▶ **ACTIVITY**
The lines below that include "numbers" are to be found and copied.
-- -- --
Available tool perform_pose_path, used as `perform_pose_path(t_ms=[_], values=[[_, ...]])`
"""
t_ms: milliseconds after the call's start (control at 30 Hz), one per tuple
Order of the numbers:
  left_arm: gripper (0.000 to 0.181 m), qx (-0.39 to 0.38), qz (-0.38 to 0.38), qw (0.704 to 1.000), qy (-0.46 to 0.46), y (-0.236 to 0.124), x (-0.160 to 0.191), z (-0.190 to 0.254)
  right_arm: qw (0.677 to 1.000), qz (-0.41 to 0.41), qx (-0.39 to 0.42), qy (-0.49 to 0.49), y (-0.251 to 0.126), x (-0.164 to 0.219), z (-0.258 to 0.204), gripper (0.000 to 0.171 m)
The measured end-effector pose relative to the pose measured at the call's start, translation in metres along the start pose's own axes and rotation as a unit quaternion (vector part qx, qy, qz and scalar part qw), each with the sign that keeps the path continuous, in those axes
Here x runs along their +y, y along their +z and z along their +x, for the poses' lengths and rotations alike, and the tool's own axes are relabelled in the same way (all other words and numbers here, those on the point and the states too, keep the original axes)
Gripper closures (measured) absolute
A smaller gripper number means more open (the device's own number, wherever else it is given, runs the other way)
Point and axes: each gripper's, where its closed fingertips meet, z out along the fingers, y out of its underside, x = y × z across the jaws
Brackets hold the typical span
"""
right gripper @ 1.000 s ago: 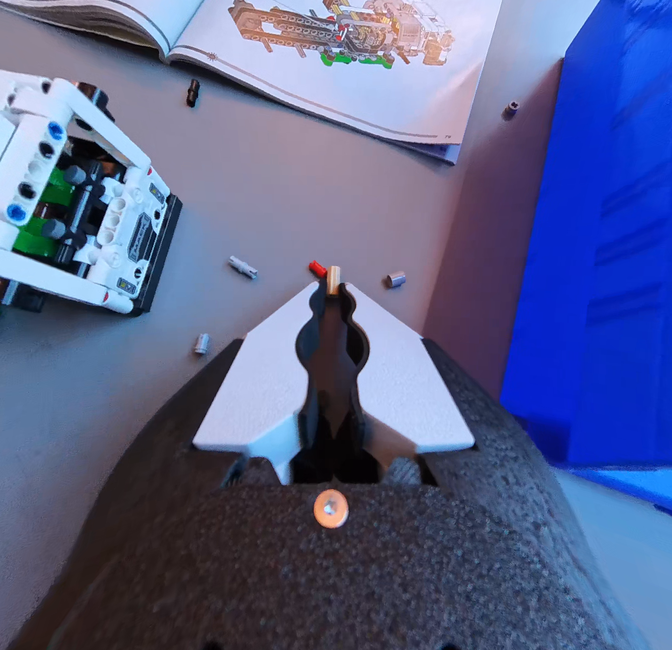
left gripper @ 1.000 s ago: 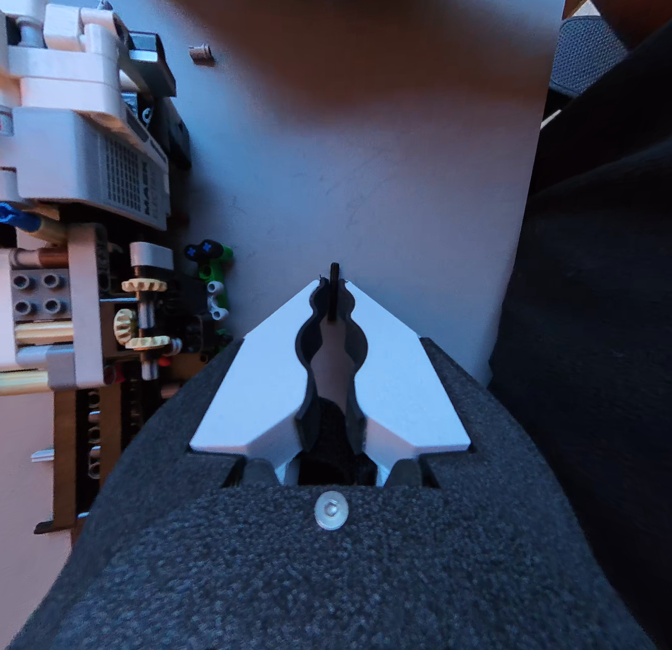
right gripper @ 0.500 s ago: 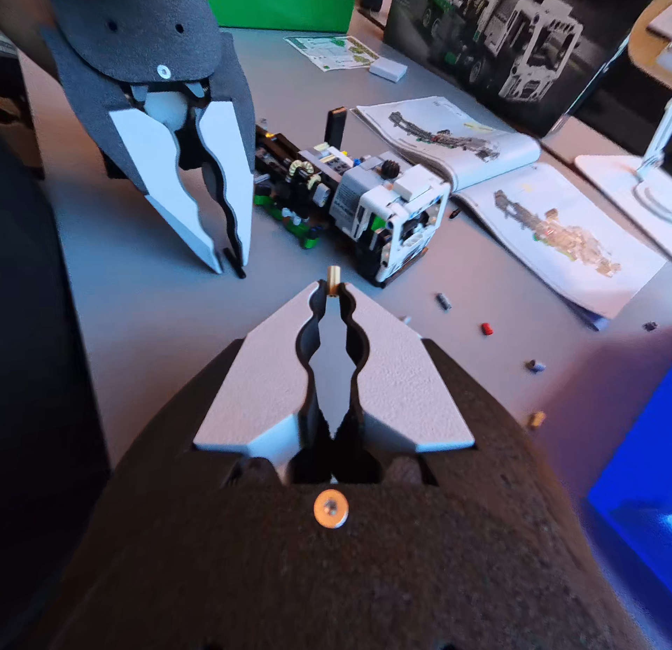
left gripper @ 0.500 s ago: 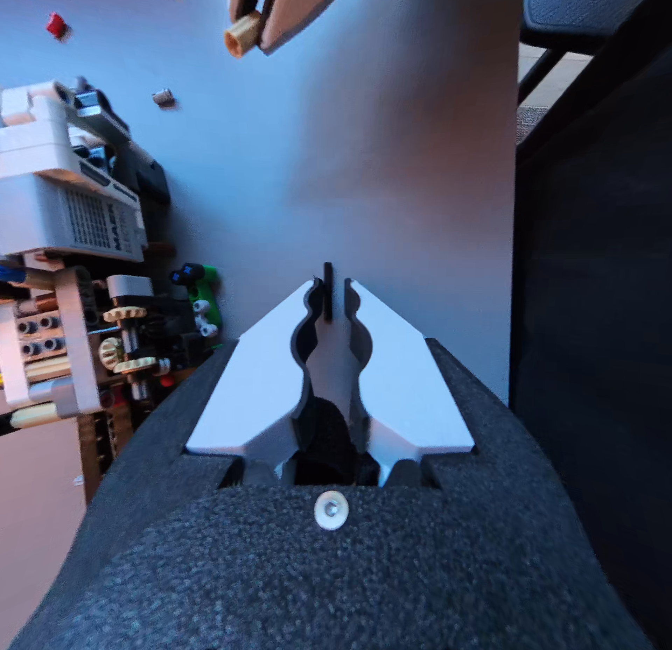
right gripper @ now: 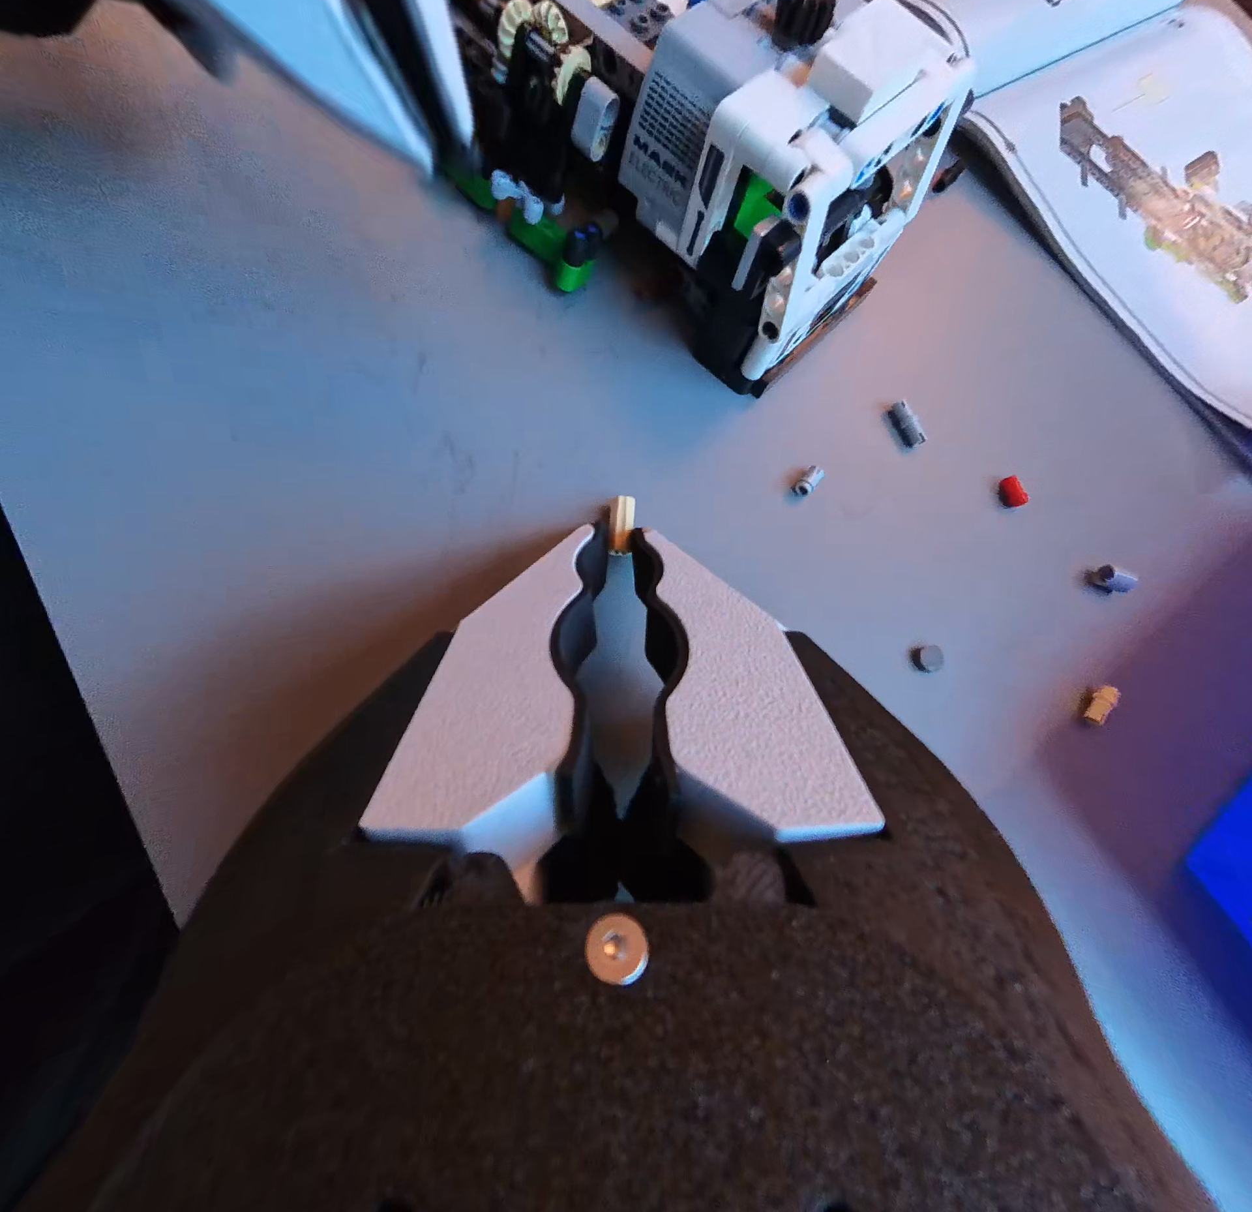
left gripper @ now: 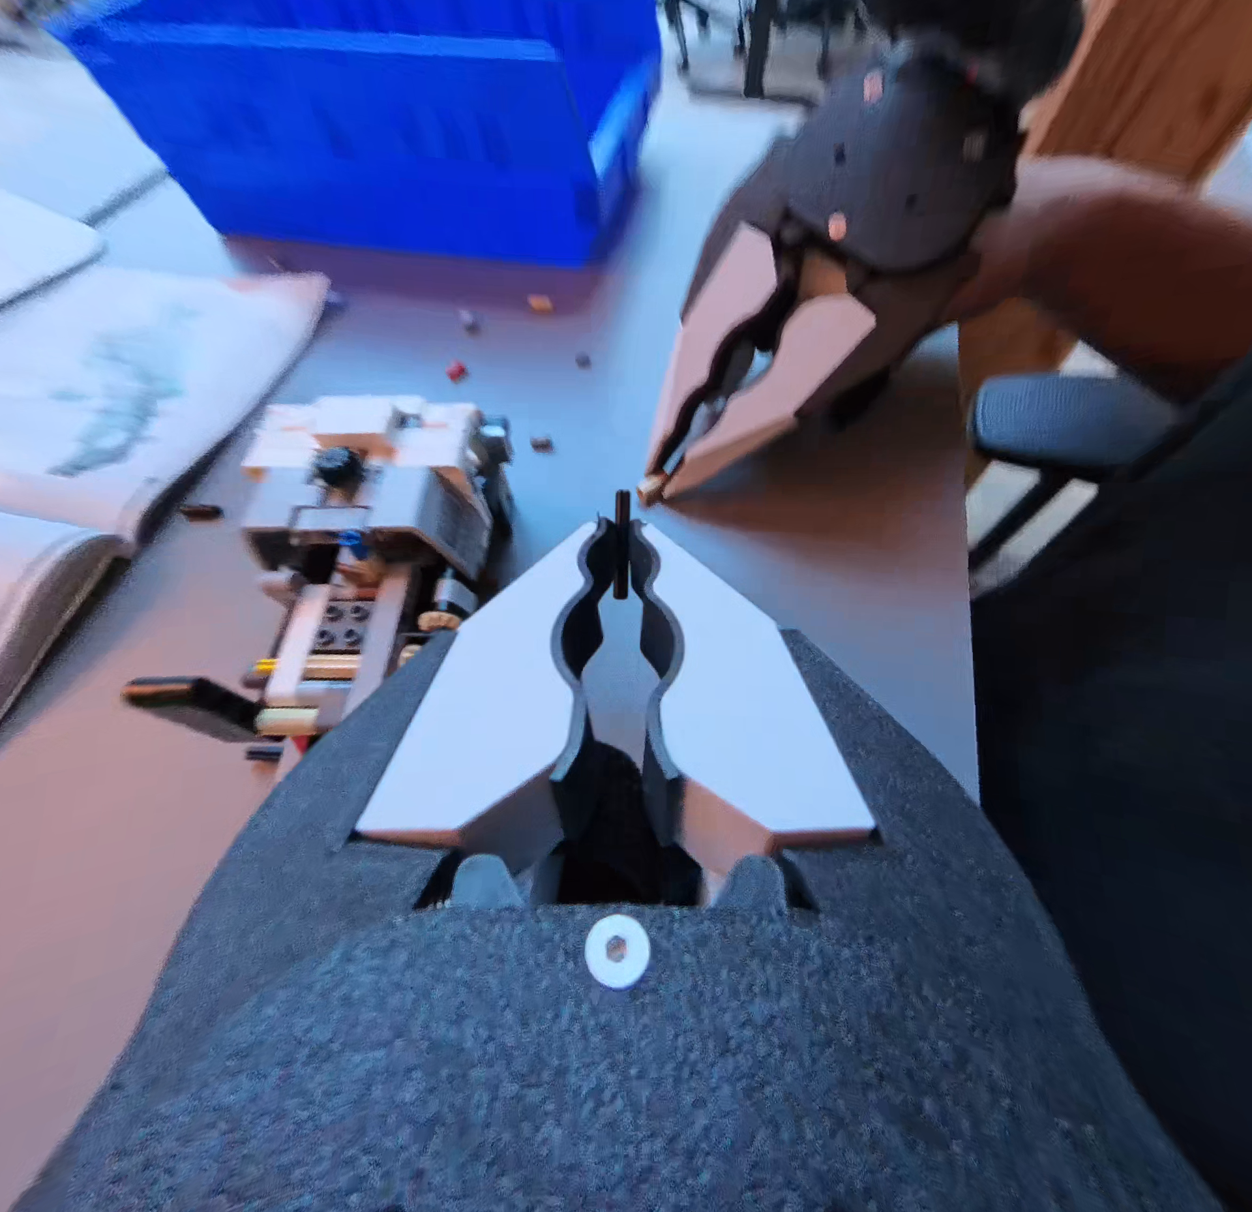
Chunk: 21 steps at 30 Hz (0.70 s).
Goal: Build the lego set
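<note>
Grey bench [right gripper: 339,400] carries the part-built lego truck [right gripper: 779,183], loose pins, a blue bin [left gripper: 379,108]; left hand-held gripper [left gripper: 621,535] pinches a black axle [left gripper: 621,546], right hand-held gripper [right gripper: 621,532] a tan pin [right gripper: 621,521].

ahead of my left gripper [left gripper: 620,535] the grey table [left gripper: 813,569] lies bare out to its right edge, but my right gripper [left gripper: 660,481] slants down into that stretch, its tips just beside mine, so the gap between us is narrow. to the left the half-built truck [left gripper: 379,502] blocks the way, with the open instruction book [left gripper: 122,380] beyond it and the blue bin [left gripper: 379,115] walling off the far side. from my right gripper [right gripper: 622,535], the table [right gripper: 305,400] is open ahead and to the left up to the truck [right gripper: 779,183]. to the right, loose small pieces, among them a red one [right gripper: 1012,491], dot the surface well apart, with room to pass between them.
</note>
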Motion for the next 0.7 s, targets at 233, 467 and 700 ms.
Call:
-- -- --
▶ **WORKED SOLUTION**
Order of the numbers:
Here x runs along their +y, y along their +z and z along their +x, for the poses' lengths and rotations alike, and the tool's own axes are relabelled in the same way (all other words and numbers here, those on the point and the states too, keep the original axes)

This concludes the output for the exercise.